▸ Task brief:
Your answer must contain each line of the listing in which "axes" appears, copied in full.

▸ Information provided:
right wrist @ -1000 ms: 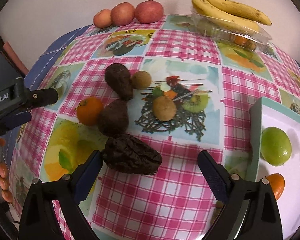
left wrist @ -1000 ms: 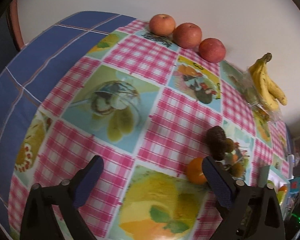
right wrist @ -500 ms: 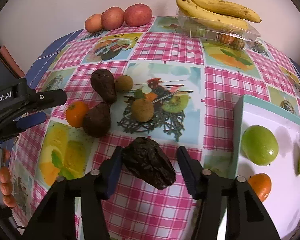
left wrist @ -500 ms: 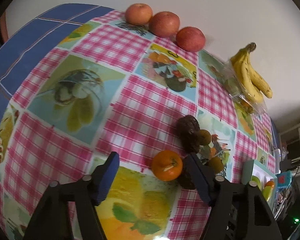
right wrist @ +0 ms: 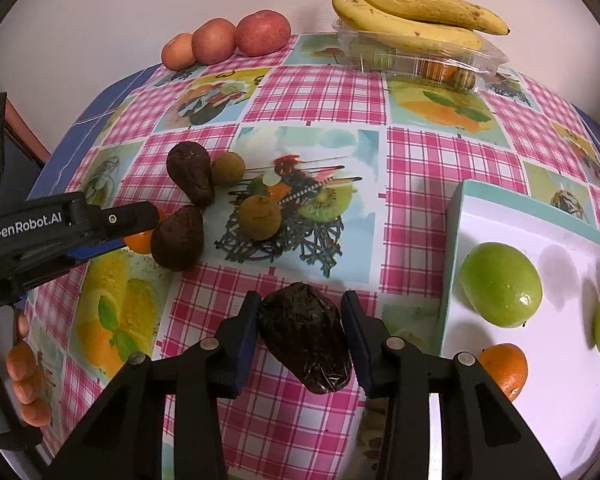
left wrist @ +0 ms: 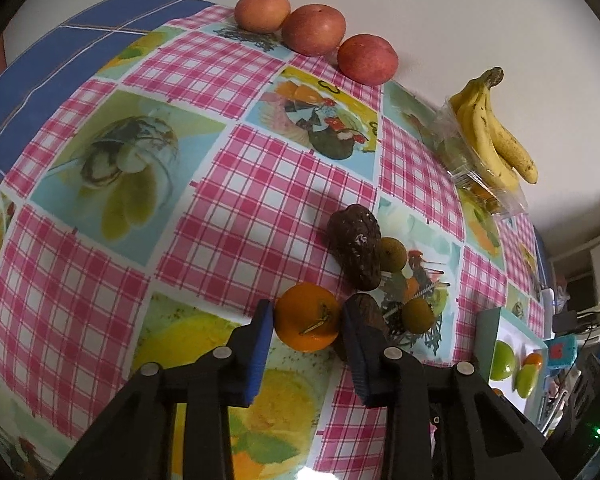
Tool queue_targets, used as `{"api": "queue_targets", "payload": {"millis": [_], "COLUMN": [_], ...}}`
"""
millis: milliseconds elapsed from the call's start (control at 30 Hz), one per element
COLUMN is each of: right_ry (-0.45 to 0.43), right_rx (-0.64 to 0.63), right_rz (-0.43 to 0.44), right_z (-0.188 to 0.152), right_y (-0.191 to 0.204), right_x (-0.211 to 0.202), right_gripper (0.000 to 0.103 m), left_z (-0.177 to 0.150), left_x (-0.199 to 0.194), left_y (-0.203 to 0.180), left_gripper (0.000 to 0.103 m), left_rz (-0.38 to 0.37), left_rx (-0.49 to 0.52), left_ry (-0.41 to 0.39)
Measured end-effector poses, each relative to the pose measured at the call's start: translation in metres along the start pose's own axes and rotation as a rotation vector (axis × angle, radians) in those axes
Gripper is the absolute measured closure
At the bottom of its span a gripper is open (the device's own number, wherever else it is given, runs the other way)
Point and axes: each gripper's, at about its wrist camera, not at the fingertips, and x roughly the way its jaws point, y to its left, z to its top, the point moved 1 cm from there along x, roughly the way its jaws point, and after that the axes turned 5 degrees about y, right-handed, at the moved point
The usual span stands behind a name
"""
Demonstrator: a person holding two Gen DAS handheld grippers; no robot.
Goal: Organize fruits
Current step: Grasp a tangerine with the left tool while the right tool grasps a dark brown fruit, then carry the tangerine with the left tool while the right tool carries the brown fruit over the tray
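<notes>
Left gripper (left wrist: pixel 307 322): its blue-padded fingers (left wrist: pixel 260 344) are pressing on both sides of a tangerine (left wrist: pixel 307 317) that is sitting on the table (left wrist: pixel 100 264); firmly gripped.
Right gripper (right wrist: pixel 300 332): its fingers (right wrist: pixel 244 336) are closing around a dark wrinkled avocado (right wrist: pixel 306 340); the left pad is touching the skin, and the right pad appears to be just meeting it, though the fisheye edge is making that contact hard to confirm.
Tangerine position: lying on a yellow lemon print of the pink checked tablecloth, just beside a second dark avocado (right wrist: pixel 178 238) partly hidden behind the left gripper's right finger.
Gripped avocado position: lying near the front of the table, just left of the white tray (right wrist: pixel 560 400).
Other loose fruit: a third dark avocado (right wrist: pixel 191 178) is lying touching a small brown round fruit (right wrist: pixel 228 167); another brown round fruit (right wrist: pixel 259 217) is sitting apart on the printed panel.
Tray contents: a green fruit (right wrist: pixel 500 290), a second tangerine (right wrist: pixel 504 368) and a green piece at the right edge are resting inside.
Back of table: three apples (right wrist: pixel 262 32) are lining up against the wall; a bunch of bananas (right wrist: pixel 412 20) is lying on a clear plastic box (right wrist: pixel 420 60).
Person: fingertips of the left hand (right wrist: pixel 24 376) are showing at the lower left of the right wrist view.
</notes>
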Motion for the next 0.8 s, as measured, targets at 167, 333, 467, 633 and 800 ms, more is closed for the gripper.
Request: {"api": "queue_targets", "payload": {"millis": [167,333,467,633,800], "right_ry": [0.000,-0.007,-0.028,-0.059,-0.083], "right_rx": [0.012,0.028,0.036,0.048,0.079], "right_rz": [-0.002,0.023,0.044,0.054,0.043], "right_z": [-0.002,-0.004,-0.004,-0.005,-0.006], "right_y": [-0.002,-0.003,-0.002,-0.005,-0.018], "right_x": [-0.002,-0.008,-0.021,-0.042,-0.062], "right_gripper": [0.061,0.061,0.061,0.061,0.061], "left_z": [-0.003,-0.007,-0.009,-0.014,-0.021], "left_x": [-0.007,-0.021,-0.037,-0.054,-0.066], "left_y": [0.005,0.007,0.002,-0.011,-0.030], "left_gripper": [0.066,0.066,0.066,0.066,0.066], "left_rz": [0.015,0.010,0.013,0.026,0.020], "left_rx": [-0.012,-0.020,-0.007,0.024,0.061], "left_ry": [-0.004,-0.024,-0.061,-0.102,-0.130]}}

▸ Solution:
Measured end-effector poses, each relative to the pose measured at the call's start: translation in metres along the start pose's own axes and rotation as a rotation vector (axis × angle, radians) in those axes
Point and axes: each gripper's, at about its wrist camera, not at the fingertips, and x roughly the way its jaws point, y to its left, z to its top, the point moved 1 cm from there along x, roughly the way its jaws point, and after that the axes turned 5 degrees about y, right-handed, at the moved point

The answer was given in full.